A limitation of this study is the low resistance rates to some antibiotics such as meropenem, which was therefore excluded from parts of the analysis. It is important to take into account that this study only focuses on unimicrobial bacterial cultures of E. coli as the lead bacterial pathogen in the frame of multimicrobial infections leading to E. coli bacteremia. These multispecies communities might critically influence the antibiotic resistance gene expression of the lead pathogen, often resulting in a lack of accuracy of antimicrobial susceptibility testing of one micro-organism to predict the in vivo success or failure of antibiotic therapy17.

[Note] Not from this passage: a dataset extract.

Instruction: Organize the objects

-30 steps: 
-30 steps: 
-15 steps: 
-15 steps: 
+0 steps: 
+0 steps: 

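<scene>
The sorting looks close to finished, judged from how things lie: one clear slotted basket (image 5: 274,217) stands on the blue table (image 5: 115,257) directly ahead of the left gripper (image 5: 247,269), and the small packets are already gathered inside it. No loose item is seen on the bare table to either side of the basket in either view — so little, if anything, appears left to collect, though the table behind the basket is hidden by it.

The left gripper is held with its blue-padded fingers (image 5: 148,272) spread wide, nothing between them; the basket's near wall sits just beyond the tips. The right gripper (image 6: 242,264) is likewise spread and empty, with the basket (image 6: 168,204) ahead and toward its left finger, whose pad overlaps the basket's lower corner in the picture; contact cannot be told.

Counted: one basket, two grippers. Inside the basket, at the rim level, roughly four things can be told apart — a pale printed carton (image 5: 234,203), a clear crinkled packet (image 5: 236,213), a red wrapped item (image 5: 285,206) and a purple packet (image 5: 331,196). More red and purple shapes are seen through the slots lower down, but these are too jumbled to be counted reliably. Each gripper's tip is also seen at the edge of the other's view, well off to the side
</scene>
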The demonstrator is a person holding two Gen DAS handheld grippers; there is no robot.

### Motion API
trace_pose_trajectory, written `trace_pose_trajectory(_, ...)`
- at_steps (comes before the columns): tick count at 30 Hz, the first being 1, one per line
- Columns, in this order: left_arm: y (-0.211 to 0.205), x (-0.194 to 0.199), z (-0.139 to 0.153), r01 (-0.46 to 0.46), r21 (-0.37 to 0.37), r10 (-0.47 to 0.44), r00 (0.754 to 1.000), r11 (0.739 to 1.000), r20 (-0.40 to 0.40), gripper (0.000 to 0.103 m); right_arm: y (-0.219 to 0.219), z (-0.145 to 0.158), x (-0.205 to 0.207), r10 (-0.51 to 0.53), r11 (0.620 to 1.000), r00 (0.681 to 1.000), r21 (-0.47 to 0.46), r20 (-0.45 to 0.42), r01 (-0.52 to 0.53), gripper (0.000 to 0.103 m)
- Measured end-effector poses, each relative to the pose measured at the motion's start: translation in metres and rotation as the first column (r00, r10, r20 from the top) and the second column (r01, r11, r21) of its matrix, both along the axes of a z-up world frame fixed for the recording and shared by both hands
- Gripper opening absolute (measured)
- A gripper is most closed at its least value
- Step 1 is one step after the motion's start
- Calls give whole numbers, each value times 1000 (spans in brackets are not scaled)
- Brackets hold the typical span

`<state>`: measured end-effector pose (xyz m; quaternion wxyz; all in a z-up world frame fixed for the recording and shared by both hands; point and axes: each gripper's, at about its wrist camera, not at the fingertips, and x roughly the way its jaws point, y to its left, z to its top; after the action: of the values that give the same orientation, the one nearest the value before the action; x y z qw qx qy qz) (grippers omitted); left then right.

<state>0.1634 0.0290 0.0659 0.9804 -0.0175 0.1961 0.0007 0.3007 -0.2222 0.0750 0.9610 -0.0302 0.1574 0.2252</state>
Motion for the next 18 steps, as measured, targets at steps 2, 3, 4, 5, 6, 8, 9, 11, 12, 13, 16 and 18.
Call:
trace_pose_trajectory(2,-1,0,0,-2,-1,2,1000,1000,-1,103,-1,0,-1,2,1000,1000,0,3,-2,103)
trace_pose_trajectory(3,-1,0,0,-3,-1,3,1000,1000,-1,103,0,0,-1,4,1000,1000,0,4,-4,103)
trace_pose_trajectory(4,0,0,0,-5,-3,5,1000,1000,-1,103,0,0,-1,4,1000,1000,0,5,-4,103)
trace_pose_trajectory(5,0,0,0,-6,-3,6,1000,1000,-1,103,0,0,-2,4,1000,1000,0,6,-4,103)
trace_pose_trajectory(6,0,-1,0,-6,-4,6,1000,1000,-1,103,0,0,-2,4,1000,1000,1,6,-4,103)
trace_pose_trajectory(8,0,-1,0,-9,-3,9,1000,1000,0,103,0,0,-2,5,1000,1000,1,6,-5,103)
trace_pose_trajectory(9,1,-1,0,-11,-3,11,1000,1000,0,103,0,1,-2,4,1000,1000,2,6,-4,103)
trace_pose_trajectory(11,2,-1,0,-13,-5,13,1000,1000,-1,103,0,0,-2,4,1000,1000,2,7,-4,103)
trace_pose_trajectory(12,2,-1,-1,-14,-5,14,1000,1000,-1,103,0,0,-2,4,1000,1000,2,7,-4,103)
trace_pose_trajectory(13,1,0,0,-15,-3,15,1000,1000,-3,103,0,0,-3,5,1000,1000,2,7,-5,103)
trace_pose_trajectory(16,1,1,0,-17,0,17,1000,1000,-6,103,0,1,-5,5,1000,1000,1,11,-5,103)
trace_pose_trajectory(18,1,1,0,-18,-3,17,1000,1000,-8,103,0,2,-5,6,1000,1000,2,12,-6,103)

There is an undeniable potential for WGS-based techniques to replace dilution and diffusion susceptibility testing to guide clinical therapy. Currently, phenotypical susceptibility testing is still much cheaper and faster than performing WGS. However, this will probably change over time since WGS is getting cheaper. WGS also provides a massive amount of additional information that classic dilution and diffusion susceptibility tests do not provide, such as virulence factors and the relatedness of bacterial isolates18. This additional information could be of great value to investigate the bacterial origin, for example.

Conclusion

In conclusion, this study shows that WGS can be used as a valuable tool to predict phenotypic resistance in most of the clinically relevant antibiotics to treat E. coli bloodstream infections, with high specificity and sensitivity. However, excessive beta-lactamase expression, exceeding the activity of inhibitors, leads to a lower accuracy of genotypic tests to detect resistance to beta-lactam combinations. Before applying WGS in a clinical context, the genetic basis of those resistance mechanisms should be unraveled.